Elle jouirait, dans un avenir plus ou moins proche, des mêmes droits économiques, sociaux, politiques
que les hommes. Elle serait un homme en devenir. Mais la femme devrait, aussi, sur le marché
des échanges - notamment, ou exemplairement sexuels - garder et entretenir ce qu'on appelle
la féminité. La valeur de la femme lui viendrait de son rôle maternel2... "
On peut se demander si les femmes ont une place à part entière dans la sphère publique...
Bidonville du corps des femmes
La menstruation est une expérience souterraine, cachée. "De mauvais caractère, irritable,
imprévisible", la femme menstruée questionne rarement ses sentiments et le contexte social où
elle évolue. Dans une forme de marchandage-mascarade, les femmes apprennent vite à retenir les
émotions rattachées au cycle menstruel.
Gêne du corps. La menstruation est sale ou tout du moins inesthétique. Qu'on en parle en disant
qu'elle est agréable, belle, chavirante, semble ridicule.
En fait (du moins c'est mon avis), la menstruation est le bidonville du corps des femmes. Le pouvoir
a intérêt à ce qu'elle reste dans le silence de la parole et du geste. Si, à notre tour, nous évitons
de reconnaître notre cycle et la possibilité qu'il ait des effets sur nos vies, si nous continuons
à nous éloigner du sang grâce aux tampons-bouchons-ni-vu-ni-connu, de l'odeur grâce aux
parfums-sent-bon-pour-toutes-les-occasions, nous nous empêchons d'aller voir jusqu'où l'environnement
a un rôle dans notre vécu menstruel.
La menstrue est politique
Il reste encore un lot d'imprécisions dans l'explication de la menstruation mais, de plus en plus,
on admet que l'hypophyse, qui émet les différentes hormones tout au long du cycle, est sous la
dépendance de l'hypothalamus, partie du cerveau reliée au système nerveux autonome directement
influencé par l'environnement de l'individue et les stimulations de l'inconscient. (Voilà pour
celles qui cherchent des preuves!!)
Donc, il n'est pas impossible qu'au cours des siècles, le cycle féminin ait changé ses "règles". Et,
si la menstruation est influencée par les émotions et par les réactions d'une femme - réactions
conscientes et inconscientes - à son environnement, on peut se demander à quel point la menstruation
peut être un phénomène culturel?
La menstruation peut être le lieu de résistance des femmes au pouvoir patriarcal. Elle n'a dans
l'ordre social aucune réelle valeur d'échange en dehors de la reproduction, car elle a toujours
su s'effacer dans le marchandage des femmes. LA femme - vierge, mère ou putain - n'est pas
véritablement menstruée. Elle est immaculée, enceinte ou absente... La femme qui saigne sans
avoir été pénétrée, sans qu'un pénis ait cassé l'hymen ou défoncé les veinures des parois, la
femme qui saigne sans qu'on lui fasse mal, celle qui saigne publiquement sans avoir honte,
cette femme est scandaleuse! "Le scandale pour le scandale est peut-être une affaire d'hommes;
pour nous les femmes, c'est une question de vie ou de mort3."

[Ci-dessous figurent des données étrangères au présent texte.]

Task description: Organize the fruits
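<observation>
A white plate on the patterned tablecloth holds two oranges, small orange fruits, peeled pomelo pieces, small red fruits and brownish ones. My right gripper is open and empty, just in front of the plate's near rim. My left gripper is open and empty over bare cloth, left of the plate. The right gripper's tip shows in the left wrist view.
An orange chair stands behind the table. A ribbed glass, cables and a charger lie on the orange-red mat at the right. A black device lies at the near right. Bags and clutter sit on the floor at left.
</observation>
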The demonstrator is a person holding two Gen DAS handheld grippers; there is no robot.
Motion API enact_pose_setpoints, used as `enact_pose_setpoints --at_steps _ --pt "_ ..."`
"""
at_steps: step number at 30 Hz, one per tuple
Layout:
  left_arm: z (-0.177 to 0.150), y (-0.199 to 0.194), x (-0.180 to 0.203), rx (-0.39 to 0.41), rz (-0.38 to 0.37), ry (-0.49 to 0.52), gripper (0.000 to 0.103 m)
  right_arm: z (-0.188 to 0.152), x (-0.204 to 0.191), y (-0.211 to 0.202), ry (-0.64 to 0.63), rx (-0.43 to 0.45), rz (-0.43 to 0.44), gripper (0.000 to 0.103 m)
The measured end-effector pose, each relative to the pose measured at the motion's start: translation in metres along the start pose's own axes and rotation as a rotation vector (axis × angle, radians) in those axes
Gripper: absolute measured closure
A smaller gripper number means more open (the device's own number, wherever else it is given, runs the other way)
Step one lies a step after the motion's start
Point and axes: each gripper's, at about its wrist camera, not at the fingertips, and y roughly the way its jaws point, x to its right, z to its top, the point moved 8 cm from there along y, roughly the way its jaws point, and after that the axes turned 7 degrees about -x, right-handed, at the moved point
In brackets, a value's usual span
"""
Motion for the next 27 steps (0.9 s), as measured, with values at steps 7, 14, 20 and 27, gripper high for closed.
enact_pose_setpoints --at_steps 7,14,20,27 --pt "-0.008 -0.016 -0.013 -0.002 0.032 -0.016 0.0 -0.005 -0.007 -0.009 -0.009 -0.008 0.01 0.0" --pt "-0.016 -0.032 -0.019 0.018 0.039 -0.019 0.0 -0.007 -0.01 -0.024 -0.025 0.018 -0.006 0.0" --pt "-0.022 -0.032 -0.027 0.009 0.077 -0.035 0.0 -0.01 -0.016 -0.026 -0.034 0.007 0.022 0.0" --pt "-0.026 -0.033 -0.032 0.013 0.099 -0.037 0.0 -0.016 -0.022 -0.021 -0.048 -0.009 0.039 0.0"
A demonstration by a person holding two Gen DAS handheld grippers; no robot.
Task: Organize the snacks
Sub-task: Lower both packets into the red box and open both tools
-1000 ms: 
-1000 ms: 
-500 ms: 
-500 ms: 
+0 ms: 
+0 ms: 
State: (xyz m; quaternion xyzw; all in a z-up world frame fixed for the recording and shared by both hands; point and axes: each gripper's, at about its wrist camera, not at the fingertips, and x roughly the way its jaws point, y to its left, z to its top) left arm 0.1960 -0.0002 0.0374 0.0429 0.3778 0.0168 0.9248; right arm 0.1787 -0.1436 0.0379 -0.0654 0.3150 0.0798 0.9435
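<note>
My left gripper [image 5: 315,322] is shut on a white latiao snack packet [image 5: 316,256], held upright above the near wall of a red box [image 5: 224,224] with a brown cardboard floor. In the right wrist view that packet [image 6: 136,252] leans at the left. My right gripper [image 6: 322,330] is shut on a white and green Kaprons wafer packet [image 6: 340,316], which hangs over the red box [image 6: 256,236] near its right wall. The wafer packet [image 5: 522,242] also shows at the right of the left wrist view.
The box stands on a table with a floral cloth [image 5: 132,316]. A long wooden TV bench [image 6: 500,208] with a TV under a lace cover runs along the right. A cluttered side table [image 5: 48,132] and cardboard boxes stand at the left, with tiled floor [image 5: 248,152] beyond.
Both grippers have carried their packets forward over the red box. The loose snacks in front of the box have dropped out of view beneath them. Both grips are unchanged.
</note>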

[Source : Des luttes et des rires de femmes. Tribune d'échange et de liaison des femmes, vol. 4, no 4, avril-mai 1981, p. 15-16.]
1. Marguerite van der Keilen-Herman, "Évaluation critique de quelques orientations de la recherche
en psychologie de la femme" dans Documentation sur la recherche féministe, vol. IX, no 2, juillet 1980, p. 13.
2. Luce Irigaray, Ce sexe qui n'en est pas un, éd. de Minuit, 1977, p. 80.
3. Geneviève Pastre, De l'amour lesbien, éd. Pierre Horay, 1980, p. 26.